Alright, alright. So this technically isn’t the first snow of the winter. It might be the second… but it’s the first snow that lasted more than a couple hours and certainly the first snow of substance that I’ve featured with this project… even if I’m a day late!
What a perfect opportunity, I thought to myself, to have the 150th Sunrise line up with one of the only fresh night snowfalls we’ve had this entire winter. But alas, I pulled a rookie mistake and set my alarm clock incorrectly and so I woke up much too late. I swung by the park on my way to work and snapped a couple of snowy park pictures. I just *had* to have at least one picture of Heekin Overlook adorned with a fresh snowfall. I’m still holding out for a winter snowstorm, but we’re quickly running out of days!
I’m rather excited to also announce one quick thing… there are buds on the trees around the overlook! That means that spring is just around the corner. I can’t wait, spring time in Ault Park is such a beautiful thing.

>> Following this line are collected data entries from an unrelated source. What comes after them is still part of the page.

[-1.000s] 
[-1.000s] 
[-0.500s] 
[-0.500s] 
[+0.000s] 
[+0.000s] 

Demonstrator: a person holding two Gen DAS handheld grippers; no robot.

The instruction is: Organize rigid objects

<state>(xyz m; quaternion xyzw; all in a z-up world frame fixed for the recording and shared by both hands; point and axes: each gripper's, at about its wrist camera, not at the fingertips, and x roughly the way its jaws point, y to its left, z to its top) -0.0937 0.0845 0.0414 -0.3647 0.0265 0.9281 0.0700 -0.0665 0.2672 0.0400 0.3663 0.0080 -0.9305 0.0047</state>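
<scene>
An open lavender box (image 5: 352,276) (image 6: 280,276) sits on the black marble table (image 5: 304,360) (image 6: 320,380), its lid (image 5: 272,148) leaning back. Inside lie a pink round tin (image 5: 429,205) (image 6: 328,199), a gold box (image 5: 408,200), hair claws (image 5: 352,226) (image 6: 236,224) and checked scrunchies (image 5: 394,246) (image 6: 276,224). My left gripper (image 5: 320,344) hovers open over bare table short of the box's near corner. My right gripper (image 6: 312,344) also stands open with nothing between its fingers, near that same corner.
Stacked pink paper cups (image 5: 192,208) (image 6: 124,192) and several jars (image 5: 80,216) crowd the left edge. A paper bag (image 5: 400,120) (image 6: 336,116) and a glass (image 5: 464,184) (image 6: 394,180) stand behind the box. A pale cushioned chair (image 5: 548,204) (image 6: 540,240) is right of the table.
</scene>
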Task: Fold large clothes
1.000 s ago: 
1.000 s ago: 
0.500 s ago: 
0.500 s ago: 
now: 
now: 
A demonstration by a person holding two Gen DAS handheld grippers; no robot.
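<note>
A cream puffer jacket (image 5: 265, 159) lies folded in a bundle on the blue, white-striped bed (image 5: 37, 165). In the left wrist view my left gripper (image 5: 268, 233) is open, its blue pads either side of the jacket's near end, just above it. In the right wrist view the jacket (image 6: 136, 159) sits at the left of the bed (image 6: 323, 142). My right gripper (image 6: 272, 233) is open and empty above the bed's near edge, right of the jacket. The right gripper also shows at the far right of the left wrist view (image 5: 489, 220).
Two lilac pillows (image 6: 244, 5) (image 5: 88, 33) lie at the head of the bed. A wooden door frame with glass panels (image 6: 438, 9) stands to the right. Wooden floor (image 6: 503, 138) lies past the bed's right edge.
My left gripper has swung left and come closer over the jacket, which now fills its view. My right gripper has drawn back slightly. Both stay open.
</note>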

Down below, in the Little Miami River Valley, Armleder Park is flooded once again. It would be nice to get down there for a magenta sunrise if we could just get a little bit more cloud cover in the sky…
Upon leaving the overlook, I ventured over to the pavilion to check out the alignment of the sunrise. As you may know, I’m privy to finding out on which day the sun rises directly aligned with the pavilion. Judging by the location of this morning’s sunrise, we only have a few days (or maybe about a week) left. I’m not sure we’ll make it to the first day of Spring… which brings up the question: Is there another day in early march that has an astronomic event that is worth aligning the Ault Park Pavilion, and hence the entire park (through the symmetry about the pavilion) to?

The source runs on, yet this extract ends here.